Work to be completed>
Locate each line below that includes "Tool" and reproduce it.

[Records from a collection]
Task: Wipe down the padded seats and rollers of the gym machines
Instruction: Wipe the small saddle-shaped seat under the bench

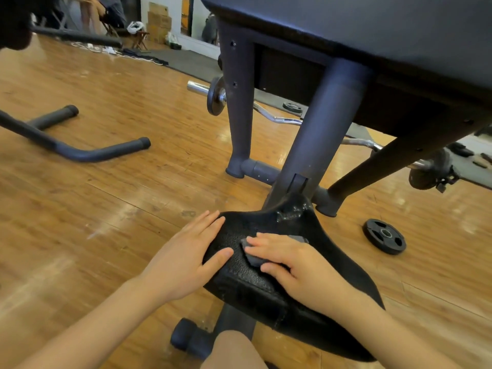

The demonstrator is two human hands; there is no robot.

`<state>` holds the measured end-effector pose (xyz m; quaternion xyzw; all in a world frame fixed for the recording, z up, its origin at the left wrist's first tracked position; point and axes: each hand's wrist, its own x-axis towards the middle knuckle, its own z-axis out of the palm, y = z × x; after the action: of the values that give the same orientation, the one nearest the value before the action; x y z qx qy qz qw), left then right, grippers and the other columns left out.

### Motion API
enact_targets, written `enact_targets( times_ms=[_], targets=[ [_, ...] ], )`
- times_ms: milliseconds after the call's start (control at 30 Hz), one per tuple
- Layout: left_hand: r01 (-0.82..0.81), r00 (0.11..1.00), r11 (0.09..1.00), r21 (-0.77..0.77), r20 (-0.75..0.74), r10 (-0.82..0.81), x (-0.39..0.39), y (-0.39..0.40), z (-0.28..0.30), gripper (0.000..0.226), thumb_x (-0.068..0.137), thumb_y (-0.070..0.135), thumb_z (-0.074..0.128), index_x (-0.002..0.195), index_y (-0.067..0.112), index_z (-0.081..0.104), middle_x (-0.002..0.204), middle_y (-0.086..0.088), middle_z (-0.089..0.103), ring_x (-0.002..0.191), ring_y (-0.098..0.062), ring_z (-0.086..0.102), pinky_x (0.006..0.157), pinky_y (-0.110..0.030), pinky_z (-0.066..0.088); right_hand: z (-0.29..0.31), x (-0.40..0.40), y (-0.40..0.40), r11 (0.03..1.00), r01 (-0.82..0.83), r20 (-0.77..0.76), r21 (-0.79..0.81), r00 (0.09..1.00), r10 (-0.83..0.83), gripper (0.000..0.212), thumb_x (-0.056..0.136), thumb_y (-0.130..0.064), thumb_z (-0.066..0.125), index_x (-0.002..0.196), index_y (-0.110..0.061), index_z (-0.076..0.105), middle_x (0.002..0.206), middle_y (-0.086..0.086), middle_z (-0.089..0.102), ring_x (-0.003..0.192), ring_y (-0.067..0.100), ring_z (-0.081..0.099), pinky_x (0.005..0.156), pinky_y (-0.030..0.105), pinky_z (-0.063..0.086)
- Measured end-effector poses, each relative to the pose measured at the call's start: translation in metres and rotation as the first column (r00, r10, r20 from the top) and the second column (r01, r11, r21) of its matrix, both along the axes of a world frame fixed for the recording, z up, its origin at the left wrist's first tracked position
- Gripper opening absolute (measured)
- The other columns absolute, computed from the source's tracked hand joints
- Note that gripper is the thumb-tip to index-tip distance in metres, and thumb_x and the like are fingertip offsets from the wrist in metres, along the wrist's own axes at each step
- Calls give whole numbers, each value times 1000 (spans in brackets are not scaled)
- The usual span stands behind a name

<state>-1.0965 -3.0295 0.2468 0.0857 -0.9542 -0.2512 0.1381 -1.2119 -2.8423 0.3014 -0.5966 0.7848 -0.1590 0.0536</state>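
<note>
Wooden gym floor [111, 198] surrounds a low black padded seat [239, 265]. Wiping is in hand: the right hand [295, 265] presses a grey cloth [251, 255] flat onto it, while the left hand [186, 251], fingers straight, steadies the edge beside. Next, I judge, strokes toward uncovered padding.

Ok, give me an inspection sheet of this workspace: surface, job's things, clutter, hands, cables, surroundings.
Surface: black padded seat, textured; torn patch near its front post.
Job's things: grey cloth on the seat, under the right hand's fingers.
Clutter: loose weight plate on the wooden floor; curl bar behind the frame.
Hands: left hand flat on the seat's left edge; right hand presses the cloth.
Cables: white cords far back.
Surroundings: large pad overhead; cardboard boxes by the wall.
</note>
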Motion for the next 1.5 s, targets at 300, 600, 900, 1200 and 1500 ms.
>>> enact_targets(
  times_ms=[300, 600, 900, 1200, 1500],
  targets=[
    [127, 987, 985, 120, 84, -138, -30, -13, 0, 101, 67, 81, 22, 151, 27, 6, 153, 22, 1, 135, 13, -11, 104, -3, -7, -1, -32, -49, 1000, 4, 48, -24, 999, -3, 35, 88, -12, 58, 123, -18, 61, 131, -7, 55, 125, -1, 41, 105, 8, 22],
    [161, 975, 968, 192, 122, -186, -42, -20, 3, 107, 66, 87, 25, 151, 25, 6, 156, 18, 1, 130, 15, -9, 101, -3, -8, 10, -79, -52, 985, -17, 31, 174, 999, 12, 39, 90, -8, 55, 126, -20, 57, 132, -8, 55, 126, 5, 44, 107, 12, 24],
    [199, 967, 951, 237, 112, -230, -42, -23, 3, 98, 71, 78, 33, 151, 27, 9, 156, 19, 3, 130, 16, -7, 100, -1, -8, 20, -141, -66, 854, 351, -163, 385, 936, -312, 32, 97, -13, 44, 123, -21, 60, 130, -5, 57, 123, 13, 48, 104, 27, 32],
    [169, 978, 961, 221, 82, -191, -39, -21, 6, 108, 55, 79, 13, 151, 28, 8, 155, 20, 3, 129, 17, -9, 92, 5, -13, -9, -65, -14, 997, 52, -19, -65, 998, -54, 36, 90, -23, 48, 123, -17, 60, 128, -19, 53, 125, -5, 40, 107, 14, 27],
    [158, 979, 961, 228, 91, -183, -40, -20, 5, 107, 57, 80, 15, 151, 29, 10, 152, 24, 5, 133, 14, -5, 101, -2, -6, -14, -108, -14, 993, 84, -2, -88, 996, -84, 32, 90, -23, 53, 121, -25, 60, 125, -19, 53, 124, -1, 43, 107, 19, 29]
  ],
)
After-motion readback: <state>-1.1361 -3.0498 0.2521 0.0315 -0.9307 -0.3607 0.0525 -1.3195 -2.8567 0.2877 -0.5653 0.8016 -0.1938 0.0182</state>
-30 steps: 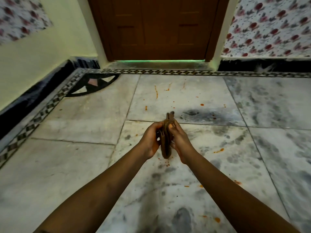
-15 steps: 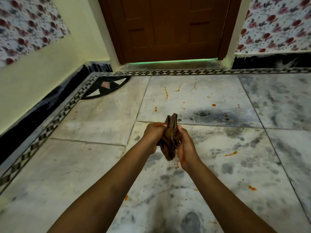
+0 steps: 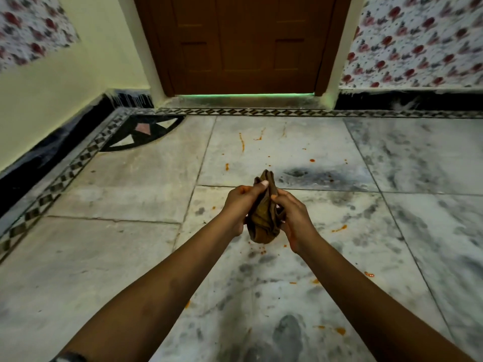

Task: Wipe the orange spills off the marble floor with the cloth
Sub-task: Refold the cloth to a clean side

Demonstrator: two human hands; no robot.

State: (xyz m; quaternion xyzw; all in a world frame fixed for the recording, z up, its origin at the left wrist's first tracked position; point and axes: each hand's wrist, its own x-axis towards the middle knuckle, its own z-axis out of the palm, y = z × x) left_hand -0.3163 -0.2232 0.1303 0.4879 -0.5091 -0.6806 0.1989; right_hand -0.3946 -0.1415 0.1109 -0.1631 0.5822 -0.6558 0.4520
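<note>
At the far left you have a pale yellow wall [image 3: 65, 82] with a patch of rose-patterned covering [image 3: 28, 30] near the top, and a black skirting [image 3: 52, 150] running along its foot. A checkered border strip [image 3: 68, 168] follows the skirting, and a dark fan-shaped inlay [image 3: 141, 133] fills the corner of the marble floor [image 3: 104, 257].

Moving inward, your left hand [image 3: 239, 205] is raised above the floor, its fingers curled around the brown cloth [image 3: 264, 218] and its thumb pressed against the cloth's upper part. The cloth is bunched into a wad and is held between your two hands, clear of the floor. Your right hand [image 3: 292, 218] grips it from the other side, fingers wrapped around the lower bulk.

The orange spills [image 3: 241, 142] lie scattered over the tiles: streaks and dots beyond the cloth toward the wooden door [image 3: 245, 43], small specks directly under your hands, a smear to the right of your right wrist, and more blobs nearer to you on the right. A green glow shows in the gap under the door.

On the right, another rose-patterned wall [image 3: 418, 40] sits above black skirting. You will find no brand, label or readable writing anywhere here.
</note>
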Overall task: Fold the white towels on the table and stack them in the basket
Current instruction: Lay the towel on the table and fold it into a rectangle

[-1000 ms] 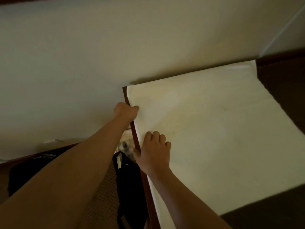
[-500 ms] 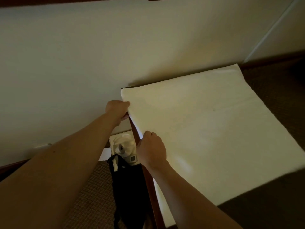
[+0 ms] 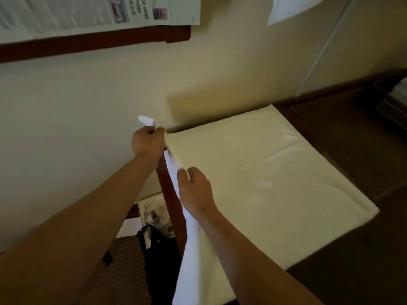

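A black bag (image 3: 160, 260) lies on the floor by the worktop (image 3: 170, 208) edge. On the worktop the towel (image 3: 253, 183) lies spread flat, its left edge lifted: the right hand (image 3: 195, 190) pinches that edge nearer the person, the left hand (image 3: 148, 143) clamps its far corner (a white tip pokes above the fist). Farther off, a dark basket (image 3: 389, 106) sits at far right, and a newspaper (image 3: 88, 12) hangs on the wall.

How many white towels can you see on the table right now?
1: the white towel lies spread over the table, its left edge pinched by the left hand and right hand. Others may lie outside the view.
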Demonstrator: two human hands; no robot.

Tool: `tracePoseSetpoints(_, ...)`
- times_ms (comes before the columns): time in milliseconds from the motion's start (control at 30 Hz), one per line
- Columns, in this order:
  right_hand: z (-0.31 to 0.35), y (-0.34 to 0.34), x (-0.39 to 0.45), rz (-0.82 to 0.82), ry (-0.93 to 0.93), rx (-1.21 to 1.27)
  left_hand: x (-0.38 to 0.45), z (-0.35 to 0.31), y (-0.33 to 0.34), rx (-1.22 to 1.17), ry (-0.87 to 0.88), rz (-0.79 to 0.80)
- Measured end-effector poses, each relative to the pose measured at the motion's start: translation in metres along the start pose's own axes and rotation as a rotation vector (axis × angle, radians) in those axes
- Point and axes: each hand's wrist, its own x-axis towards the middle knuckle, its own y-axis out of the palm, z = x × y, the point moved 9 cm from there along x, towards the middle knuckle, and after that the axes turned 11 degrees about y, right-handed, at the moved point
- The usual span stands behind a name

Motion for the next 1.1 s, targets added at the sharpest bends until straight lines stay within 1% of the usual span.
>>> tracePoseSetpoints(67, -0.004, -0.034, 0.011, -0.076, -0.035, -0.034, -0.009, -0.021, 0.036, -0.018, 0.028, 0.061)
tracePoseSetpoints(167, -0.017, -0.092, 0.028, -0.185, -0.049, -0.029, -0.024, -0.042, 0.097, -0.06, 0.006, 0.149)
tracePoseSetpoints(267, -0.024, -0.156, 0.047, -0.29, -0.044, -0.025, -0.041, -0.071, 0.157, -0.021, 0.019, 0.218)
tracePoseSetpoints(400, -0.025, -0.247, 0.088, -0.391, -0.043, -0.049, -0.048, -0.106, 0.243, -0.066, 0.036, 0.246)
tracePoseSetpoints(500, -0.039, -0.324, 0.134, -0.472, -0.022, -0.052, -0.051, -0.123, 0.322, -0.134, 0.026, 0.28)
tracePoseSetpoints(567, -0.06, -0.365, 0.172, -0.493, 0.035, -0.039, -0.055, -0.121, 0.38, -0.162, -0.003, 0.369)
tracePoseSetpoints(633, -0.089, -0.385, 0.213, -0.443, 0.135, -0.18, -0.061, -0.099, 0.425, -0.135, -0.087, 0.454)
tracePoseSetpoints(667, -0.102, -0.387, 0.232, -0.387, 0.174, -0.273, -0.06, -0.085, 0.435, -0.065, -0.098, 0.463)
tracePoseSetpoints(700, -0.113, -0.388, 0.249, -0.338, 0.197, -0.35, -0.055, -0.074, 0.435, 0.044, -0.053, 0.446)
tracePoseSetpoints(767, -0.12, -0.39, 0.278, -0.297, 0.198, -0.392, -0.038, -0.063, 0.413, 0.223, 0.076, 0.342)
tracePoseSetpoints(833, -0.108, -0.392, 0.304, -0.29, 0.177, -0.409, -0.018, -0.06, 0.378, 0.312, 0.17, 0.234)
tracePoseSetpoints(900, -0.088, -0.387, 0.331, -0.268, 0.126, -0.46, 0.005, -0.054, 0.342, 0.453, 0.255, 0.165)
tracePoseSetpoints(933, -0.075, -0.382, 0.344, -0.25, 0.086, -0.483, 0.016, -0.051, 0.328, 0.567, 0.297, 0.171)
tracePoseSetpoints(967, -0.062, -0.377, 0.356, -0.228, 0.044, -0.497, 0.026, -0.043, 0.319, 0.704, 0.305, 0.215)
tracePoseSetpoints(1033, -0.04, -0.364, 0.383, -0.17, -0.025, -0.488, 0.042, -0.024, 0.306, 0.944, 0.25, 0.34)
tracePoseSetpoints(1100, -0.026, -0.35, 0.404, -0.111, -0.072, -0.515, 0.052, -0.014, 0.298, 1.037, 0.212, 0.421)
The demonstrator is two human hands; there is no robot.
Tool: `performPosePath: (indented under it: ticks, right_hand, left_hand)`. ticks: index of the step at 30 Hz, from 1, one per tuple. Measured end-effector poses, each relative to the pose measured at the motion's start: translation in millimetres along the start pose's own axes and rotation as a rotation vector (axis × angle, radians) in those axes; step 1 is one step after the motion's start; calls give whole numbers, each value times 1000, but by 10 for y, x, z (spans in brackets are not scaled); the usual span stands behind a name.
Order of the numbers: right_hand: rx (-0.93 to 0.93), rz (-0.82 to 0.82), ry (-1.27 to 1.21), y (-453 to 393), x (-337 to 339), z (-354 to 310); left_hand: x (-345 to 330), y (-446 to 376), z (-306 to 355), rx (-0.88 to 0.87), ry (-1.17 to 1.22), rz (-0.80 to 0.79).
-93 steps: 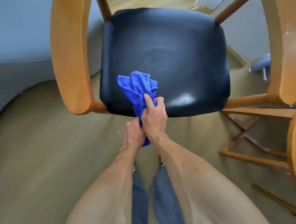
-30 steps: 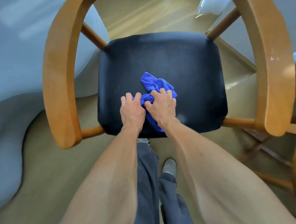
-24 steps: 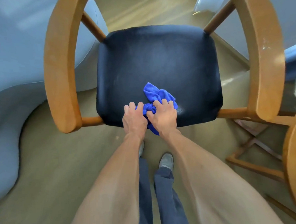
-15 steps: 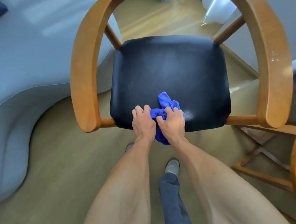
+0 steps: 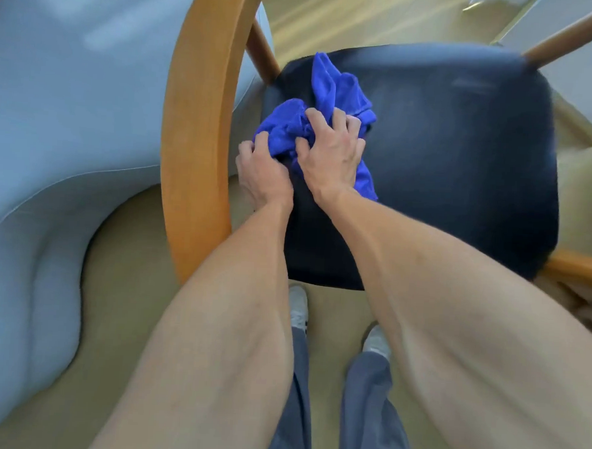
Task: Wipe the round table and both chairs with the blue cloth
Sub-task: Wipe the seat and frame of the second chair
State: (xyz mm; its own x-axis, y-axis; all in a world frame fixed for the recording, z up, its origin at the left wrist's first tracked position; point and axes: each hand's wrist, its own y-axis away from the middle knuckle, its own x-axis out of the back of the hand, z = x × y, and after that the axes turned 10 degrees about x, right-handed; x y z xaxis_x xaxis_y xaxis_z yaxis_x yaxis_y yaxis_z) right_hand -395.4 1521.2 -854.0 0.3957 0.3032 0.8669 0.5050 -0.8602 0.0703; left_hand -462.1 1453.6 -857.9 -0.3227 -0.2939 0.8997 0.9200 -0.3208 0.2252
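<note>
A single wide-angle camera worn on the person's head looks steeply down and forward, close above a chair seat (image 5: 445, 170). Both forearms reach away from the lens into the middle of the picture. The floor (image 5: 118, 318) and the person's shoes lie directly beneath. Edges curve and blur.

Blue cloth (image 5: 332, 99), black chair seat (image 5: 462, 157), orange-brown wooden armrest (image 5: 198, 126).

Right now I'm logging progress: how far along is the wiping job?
In hand: both hands, left hand and right hand, press the bunched blue cloth onto the black padded chair seat near its left side. Nothing looks finished. Left: the rest of the seat, the curved wooden armrest; table and second chair are out of view.
</note>
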Motion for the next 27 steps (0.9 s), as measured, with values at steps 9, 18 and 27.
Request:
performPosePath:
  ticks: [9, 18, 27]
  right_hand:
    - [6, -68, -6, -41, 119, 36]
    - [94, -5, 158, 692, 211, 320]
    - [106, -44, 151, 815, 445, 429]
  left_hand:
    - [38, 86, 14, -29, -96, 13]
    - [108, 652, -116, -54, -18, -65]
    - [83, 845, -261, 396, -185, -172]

Task response>
Tool: `tracePoseSetpoints(_, ...)`
Tool: `performPosePath: (indented under it: ticks, right_hand, left_hand)`. ticks: index of the step at 30 Hz, from 1, one per tuple. Measured end-effector poses, each relative to the pose measured at the motion's start: translation in millimetres along the start pose's own axes and rotation as a rotation vector (axis × angle, radians) in those axes; step 1 is one step after the motion's start; calls give whole numbers, each value times 1000, but by 10 for y, x, z (spans in brackets are not scaled); the usual span stands behind a name.

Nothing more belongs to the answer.